* [EXERCISE OBJECTIVE]:
Below are the records; tally the lines in them that include the word "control" and reply with the number alone.

* [DATA TO USE]:
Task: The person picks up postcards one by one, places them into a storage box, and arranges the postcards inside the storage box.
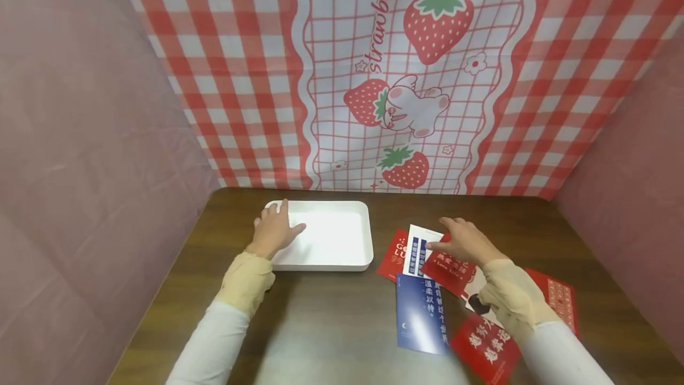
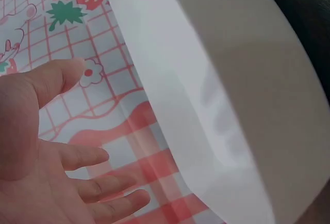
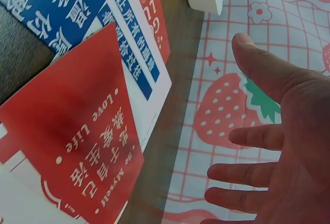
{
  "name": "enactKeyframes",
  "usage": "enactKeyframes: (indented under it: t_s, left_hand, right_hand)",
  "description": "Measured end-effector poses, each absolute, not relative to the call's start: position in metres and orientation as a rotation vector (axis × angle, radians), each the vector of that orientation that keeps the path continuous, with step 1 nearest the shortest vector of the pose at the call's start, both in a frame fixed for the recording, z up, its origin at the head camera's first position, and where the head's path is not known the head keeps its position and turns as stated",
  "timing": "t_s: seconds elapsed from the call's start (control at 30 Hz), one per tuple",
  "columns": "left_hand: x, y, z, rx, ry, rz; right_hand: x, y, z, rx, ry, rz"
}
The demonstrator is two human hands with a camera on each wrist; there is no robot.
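A white rectangular tray (image 1: 333, 236) lies on the table, and my left hand (image 1: 272, 232) hovers over its left end, fingers spread, holding nothing. In the left wrist view the tray's wall (image 2: 247, 79) rises beside that hand (image 2: 46, 152), apart from it. On the right, my right hand (image 1: 467, 241) is spread above a loose pile of printed cards. Under it lies a red card (image 1: 449, 272) with white writing, which the right wrist view shows apart from the fingers. Around it are a white card with blue bands (image 3: 139, 48), a blue card (image 1: 419, 314) and several red ones.
The brown wooden table (image 1: 320, 325) ends at a back wall hung with a red checked strawberry cloth (image 1: 401, 76). Pinkish fabric walls (image 1: 96, 135) stand at both sides. A red card (image 1: 558, 302) lies partly behind the right forearm.
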State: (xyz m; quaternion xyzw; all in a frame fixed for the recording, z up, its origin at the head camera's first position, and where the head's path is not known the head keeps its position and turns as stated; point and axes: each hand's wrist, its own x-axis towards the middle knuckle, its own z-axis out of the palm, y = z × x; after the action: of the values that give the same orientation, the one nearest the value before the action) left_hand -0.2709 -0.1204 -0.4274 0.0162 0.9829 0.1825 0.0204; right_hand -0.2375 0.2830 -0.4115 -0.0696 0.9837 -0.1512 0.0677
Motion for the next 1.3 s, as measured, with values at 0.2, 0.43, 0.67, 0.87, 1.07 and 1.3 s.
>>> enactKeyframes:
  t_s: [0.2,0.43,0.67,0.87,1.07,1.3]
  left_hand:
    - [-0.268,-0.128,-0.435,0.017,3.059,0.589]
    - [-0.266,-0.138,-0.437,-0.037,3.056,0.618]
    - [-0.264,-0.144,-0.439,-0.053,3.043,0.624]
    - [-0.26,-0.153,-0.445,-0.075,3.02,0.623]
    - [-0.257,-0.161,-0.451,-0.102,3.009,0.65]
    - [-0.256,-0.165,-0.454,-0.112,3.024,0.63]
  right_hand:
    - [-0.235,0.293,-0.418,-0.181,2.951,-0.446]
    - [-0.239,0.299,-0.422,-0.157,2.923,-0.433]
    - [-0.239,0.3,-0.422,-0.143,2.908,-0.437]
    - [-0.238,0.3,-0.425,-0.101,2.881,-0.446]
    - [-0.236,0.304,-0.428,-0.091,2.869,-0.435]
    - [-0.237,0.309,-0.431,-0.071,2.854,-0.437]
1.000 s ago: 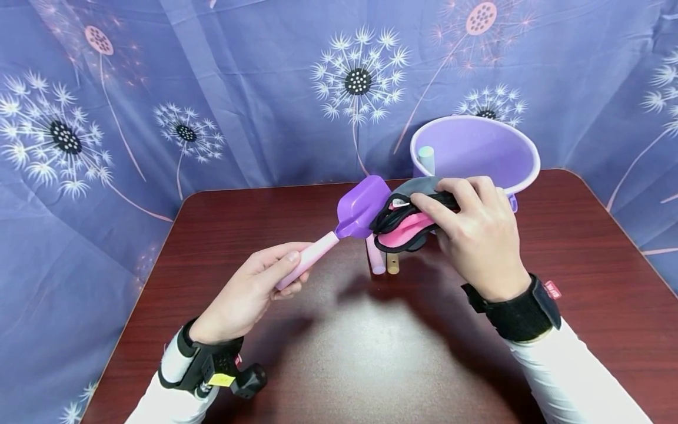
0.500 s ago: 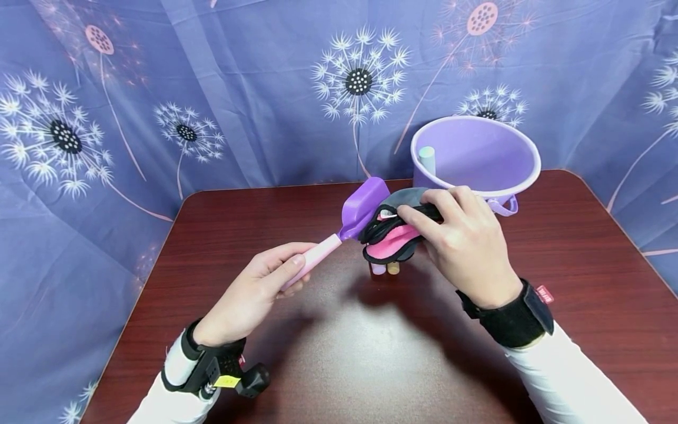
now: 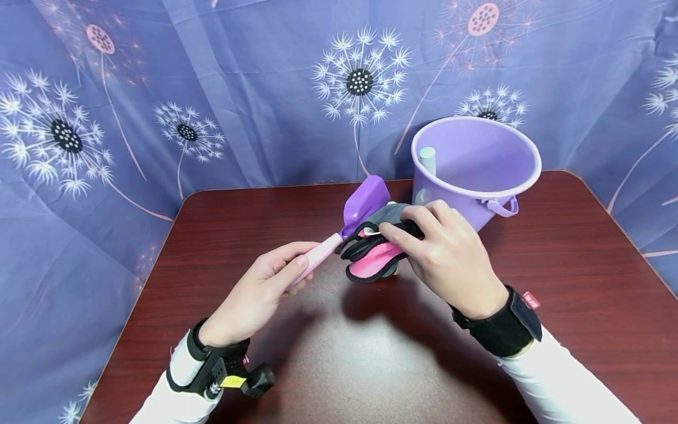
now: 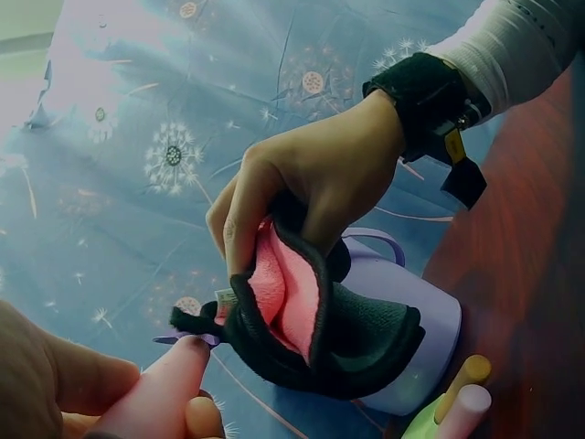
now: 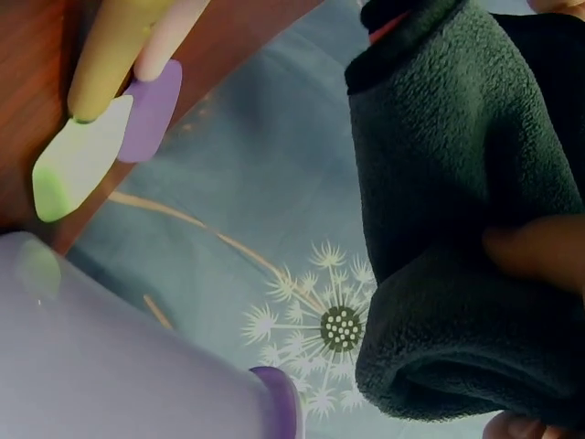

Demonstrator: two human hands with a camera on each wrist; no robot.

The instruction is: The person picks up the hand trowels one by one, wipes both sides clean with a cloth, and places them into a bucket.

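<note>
My left hand (image 3: 256,294) grips the pink handle of a toy shovel (image 3: 365,203), its purple scoop tilted up and away. My right hand (image 3: 447,262) pinches a folded fleece cloth (image 3: 375,259), grey outside and pink inside, with thick black edging and a small white label. The cloth overlaps the lower scoop near the handle's end in the head view; whether they touch I cannot tell. In the left wrist view the cloth (image 4: 292,311) gapes, baring its pink side beside the handle tip (image 4: 187,352). The right wrist view has its grey side (image 5: 439,174) close up.
A purple bucket (image 3: 461,203) stands at the back right, a pale blue-green handle (image 3: 427,160) poking up inside. Beside it lie two toy tools, one tan-handled with a green-white blade (image 5: 82,160), one pink-handled with a purple blade (image 5: 154,110). A dandelion-print curtain (image 3: 265,88) hangs behind the table.
My right hand has brought the cloth left and nearer, onto the shovel's neck, now hiding most of the tools on the table and uncovering more bucket. The left hand has barely shifted.
</note>
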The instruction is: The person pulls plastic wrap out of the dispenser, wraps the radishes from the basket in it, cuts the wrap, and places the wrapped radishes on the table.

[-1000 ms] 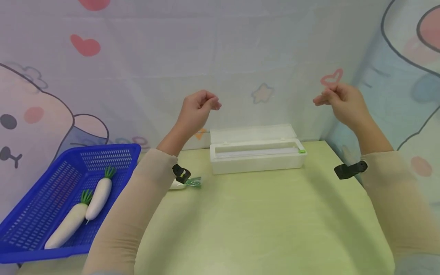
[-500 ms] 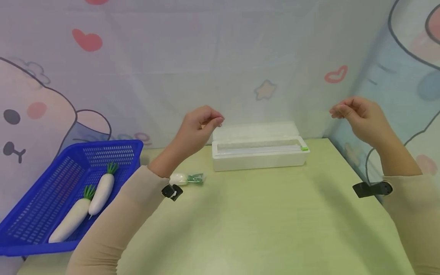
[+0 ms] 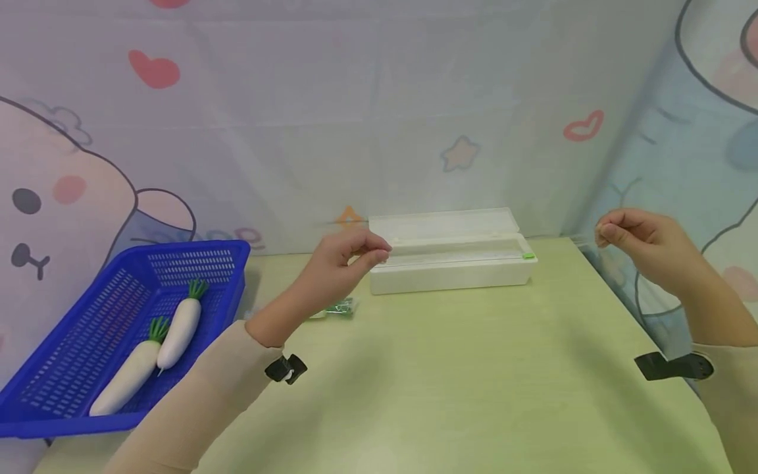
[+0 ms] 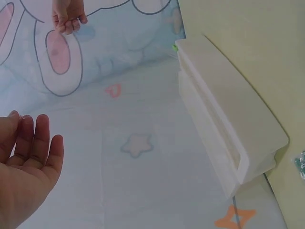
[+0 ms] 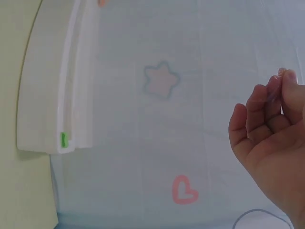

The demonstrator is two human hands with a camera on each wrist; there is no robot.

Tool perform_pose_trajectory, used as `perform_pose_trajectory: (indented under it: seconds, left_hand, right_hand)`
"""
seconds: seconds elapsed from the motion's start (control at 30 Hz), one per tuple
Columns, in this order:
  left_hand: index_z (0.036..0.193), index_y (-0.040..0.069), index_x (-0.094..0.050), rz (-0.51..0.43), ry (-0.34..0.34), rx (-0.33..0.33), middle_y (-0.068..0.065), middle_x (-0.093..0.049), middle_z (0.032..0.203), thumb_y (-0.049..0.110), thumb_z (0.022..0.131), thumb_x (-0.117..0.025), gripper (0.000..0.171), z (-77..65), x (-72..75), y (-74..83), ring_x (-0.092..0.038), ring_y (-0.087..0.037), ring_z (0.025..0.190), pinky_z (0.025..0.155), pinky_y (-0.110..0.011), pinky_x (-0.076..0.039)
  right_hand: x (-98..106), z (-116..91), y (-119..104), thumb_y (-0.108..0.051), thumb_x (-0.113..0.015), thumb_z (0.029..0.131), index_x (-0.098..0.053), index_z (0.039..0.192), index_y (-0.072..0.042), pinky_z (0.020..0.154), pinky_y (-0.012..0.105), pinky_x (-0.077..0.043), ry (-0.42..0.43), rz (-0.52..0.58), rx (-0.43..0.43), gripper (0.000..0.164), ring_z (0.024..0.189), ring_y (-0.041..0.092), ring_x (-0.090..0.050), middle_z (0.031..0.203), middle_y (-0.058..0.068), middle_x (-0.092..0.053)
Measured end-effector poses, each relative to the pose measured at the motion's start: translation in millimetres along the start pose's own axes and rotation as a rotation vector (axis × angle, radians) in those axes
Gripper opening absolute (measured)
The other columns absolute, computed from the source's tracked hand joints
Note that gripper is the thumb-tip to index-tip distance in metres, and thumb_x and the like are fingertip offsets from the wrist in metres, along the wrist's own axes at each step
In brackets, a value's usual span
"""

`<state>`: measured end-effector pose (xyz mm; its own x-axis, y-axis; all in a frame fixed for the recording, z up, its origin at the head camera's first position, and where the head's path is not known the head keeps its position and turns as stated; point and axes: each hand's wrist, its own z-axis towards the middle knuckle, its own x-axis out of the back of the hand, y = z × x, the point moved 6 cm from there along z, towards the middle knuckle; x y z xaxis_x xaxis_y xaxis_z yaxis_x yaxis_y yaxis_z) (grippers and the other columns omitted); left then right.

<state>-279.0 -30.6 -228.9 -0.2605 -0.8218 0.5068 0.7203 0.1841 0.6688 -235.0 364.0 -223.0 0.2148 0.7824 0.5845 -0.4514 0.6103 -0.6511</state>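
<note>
My left hand [image 3: 343, 266] is raised in front of the white cling film box [image 3: 453, 276], thumb and fingertips pinching. Farther right, my right hand [image 3: 657, 250] pinches clear cling film [image 3: 586, 243], faintly visible by its fingertips. The sheet between the hands is nearly invisible, and its edges cannot be traced. The box lies at the back of the table with its lid up and a green slider [image 3: 528, 255] at its right end. Behind my left wrist lies a wrapped white radish [image 3: 340, 307] with a green top, partly hidden.
On the left stands a blue basket [image 3: 59, 428] holding a white radish [image 3: 127, 376] and another radish [image 3: 179, 332], both with green tops. A printed curtain [image 3: 284, 131] hangs behind the light green table [image 3: 462, 375].
Both hands have come down from above the box. My right hand has moved to the right, widening the distance between the hands. The box and basket stay in place.
</note>
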Motion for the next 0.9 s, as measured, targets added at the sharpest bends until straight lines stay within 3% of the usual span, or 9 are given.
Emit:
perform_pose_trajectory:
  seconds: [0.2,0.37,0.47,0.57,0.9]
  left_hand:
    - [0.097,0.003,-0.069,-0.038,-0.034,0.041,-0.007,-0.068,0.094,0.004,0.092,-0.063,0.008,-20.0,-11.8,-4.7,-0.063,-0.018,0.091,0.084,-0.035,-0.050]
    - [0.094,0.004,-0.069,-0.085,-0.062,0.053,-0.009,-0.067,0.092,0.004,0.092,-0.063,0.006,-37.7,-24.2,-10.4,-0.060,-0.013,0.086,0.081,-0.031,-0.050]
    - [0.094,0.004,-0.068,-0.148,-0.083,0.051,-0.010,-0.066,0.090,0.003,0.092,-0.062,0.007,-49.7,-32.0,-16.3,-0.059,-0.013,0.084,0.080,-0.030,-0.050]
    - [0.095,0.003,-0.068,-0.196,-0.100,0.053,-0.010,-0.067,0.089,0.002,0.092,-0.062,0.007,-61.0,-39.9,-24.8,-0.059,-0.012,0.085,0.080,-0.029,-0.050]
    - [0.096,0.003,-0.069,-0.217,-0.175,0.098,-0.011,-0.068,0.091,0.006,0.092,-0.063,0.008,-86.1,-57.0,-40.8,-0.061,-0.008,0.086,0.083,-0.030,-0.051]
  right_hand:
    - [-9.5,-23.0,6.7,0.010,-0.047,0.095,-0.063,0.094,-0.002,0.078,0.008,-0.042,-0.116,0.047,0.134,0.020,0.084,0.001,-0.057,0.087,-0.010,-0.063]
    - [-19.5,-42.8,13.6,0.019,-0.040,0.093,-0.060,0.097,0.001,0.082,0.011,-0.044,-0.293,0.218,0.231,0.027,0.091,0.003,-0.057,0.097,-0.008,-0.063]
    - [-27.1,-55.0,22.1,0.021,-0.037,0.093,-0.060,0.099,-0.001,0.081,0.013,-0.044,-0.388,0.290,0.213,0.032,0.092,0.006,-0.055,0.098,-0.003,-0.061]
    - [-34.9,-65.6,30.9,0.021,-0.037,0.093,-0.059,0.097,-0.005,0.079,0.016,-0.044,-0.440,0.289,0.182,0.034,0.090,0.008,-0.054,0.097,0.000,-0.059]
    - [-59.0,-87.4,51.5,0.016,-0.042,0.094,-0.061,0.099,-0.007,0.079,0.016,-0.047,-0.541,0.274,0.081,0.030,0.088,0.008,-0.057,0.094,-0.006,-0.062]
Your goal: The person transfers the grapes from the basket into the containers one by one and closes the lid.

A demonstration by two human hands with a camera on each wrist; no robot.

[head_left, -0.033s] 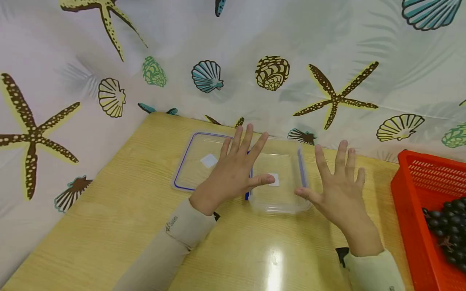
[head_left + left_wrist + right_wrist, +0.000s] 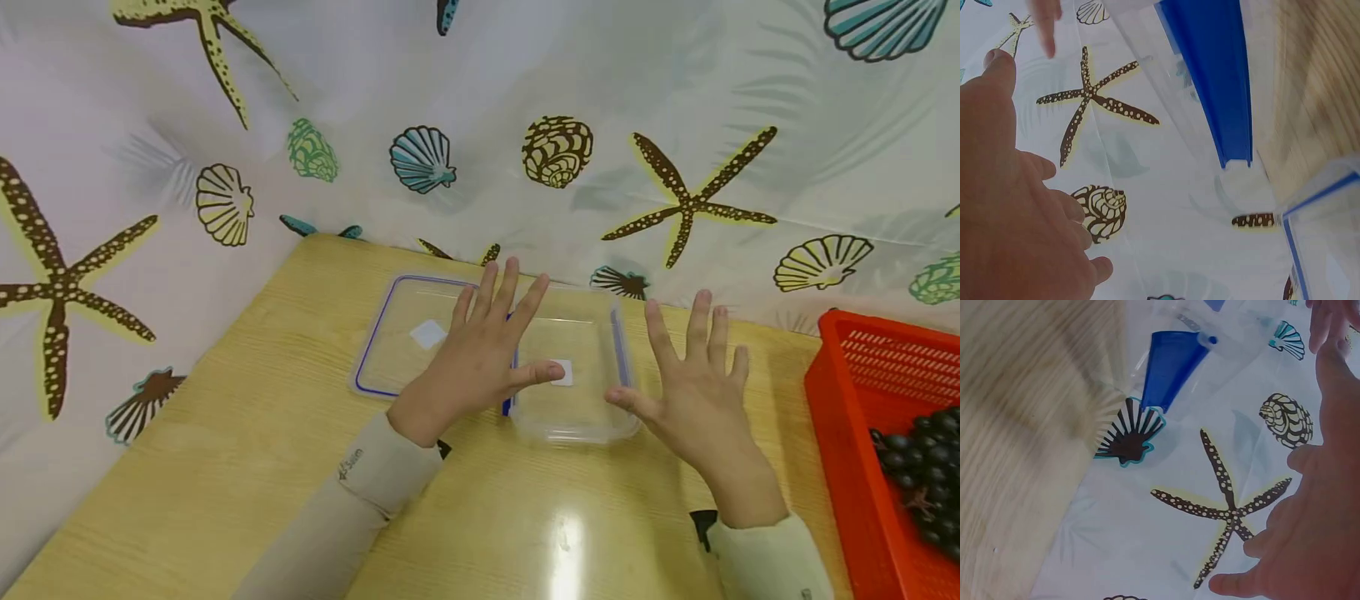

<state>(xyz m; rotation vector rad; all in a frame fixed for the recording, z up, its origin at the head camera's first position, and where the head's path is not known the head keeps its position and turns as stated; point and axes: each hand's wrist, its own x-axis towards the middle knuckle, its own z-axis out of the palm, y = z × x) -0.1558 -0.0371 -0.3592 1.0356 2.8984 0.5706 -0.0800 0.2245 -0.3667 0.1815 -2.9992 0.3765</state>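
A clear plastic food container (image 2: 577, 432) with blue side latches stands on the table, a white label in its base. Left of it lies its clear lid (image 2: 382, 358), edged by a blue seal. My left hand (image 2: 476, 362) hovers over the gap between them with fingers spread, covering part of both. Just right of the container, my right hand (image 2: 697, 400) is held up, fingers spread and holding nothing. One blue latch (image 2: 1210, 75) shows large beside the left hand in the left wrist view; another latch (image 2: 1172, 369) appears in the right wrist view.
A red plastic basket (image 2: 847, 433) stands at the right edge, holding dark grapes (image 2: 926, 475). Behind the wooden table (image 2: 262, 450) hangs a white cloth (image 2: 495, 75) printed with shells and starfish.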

* [ANSWER SECTION]:
2